I am no monetarist ideologue, but we are on dangerous ground here. The subjective nature of “I know it when I see it” rendered Stewart’s criteria unworkable as a practical legal criterion. Greenspan’s “certain degree of balance” is nearly as subjective and equally unworkable as a basis for policy.
It sounds eerily like the observations on “the tone and feel of the markets” that Fed officials made as we racked up a 300 percent increase in the Consumer Price Index between 1967 and 1982. If we learned anything from the 1970s, it should have been that feeling one’s way along until you find a situation that seems right rarely improves matters.
Some may object that monetary policy is not a science and that subjective elements of experience and judgment are always a part of real-world policy-making. That is true.
It is also true that monetarist economists, who have always wanted monetary policy to be determined by rules rather than discretion, have not found a foolproof rule to follow. In the 1950s and 1960s, they argued central banks should simply let the money supply grow at a steady, moderate rate about equal to the growth of real economy. But experience in the 1970s and 1980s demonstrated that money supply measures were too volatile in the short-run to serve as a reliable guide for the FOMC to use on a meeting-to-meeting basis.
The monetarists were entirely correct, however, that entirely subjective approaches usually end in trouble.
The Alan Greenspan that Ronald Reagan appointed to the Fed 18 years ago knew this. Future biographers will argue about why he changed. But he has changed.
There are all sorts of indications that the Fed has maintained far too loose a policy far too long. Arguments about whether tightening of the money supply should stop when the Fed funds rate reaches 3.5 or 4 percent ignore fundamental evidence that there is too much liquidity sloshing around the U.S. economy.
This excessive liquidity is evident in an over-valued stock market and in unsustainable housing prices. Both are due to real interest rates that are well below historical averages. Both are due for some “correction,” and in both cases the longer it takes before the correction occurs, the harsher it will be.
Greenspan and the 11 other people who constitute the FOMC are all bright, experienced people with a great deal of knowledge about the U.S. economy. All have the best interests of the nation at heart.
It is inevitable, however, that they have some vested interest in current policies. If one has voted repeatedly to continue extremely low interest rates, it is hard to speak up now and say, “We have been far too complacent.” It is part of human nature to try to muddle through.

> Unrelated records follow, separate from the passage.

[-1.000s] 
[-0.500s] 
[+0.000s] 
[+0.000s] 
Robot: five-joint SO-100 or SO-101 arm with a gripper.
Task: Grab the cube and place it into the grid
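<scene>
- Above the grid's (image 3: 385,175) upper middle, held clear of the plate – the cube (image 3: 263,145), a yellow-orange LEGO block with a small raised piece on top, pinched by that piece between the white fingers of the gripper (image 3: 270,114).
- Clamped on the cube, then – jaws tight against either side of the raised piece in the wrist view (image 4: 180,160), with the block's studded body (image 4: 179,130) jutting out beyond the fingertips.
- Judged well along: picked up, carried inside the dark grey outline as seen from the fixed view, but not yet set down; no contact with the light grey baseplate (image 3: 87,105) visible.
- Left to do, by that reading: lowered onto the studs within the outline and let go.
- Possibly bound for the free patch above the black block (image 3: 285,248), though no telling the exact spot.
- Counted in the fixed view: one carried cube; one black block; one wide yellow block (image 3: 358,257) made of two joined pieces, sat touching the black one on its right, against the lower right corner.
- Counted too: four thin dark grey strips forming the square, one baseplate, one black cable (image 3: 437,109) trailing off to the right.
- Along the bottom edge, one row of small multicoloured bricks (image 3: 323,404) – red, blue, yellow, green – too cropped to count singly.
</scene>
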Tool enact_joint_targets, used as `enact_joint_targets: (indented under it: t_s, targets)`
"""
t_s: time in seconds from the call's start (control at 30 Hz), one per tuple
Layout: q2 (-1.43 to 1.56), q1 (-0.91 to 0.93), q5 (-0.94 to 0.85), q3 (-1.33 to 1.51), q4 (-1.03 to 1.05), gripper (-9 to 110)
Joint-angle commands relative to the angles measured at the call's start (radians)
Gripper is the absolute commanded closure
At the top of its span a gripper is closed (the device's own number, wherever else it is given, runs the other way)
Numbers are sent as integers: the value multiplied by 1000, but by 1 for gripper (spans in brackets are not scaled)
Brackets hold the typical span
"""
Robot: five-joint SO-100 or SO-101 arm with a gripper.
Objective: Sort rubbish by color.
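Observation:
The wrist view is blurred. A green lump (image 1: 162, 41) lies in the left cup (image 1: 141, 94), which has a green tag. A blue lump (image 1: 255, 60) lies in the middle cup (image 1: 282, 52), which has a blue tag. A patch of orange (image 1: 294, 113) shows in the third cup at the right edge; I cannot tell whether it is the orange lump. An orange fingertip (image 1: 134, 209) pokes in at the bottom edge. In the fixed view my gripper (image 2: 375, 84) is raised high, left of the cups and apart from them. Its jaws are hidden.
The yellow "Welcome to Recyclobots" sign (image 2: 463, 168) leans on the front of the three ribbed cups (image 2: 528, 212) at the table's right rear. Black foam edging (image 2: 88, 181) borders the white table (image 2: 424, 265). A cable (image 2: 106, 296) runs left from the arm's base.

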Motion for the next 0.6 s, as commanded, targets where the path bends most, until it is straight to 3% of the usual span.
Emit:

Humorist Peter Finley Dunne famously observed that the New Deal-era Supreme Court read the election returns. Greenspan and other FOMC members read the newspapers. As long as reporters and commentators continue to focus on the issue of short-term micromanagement, the FOMC will be tempted to do the same. Authoritative foreign publications such as The Economist and the Financial Times have warned of speculative bubbles in the U.S. economy for some time now. The U.S. media need to do the same.
© 2005 Edward Lotterman
Chanarambie Consulting, Inc.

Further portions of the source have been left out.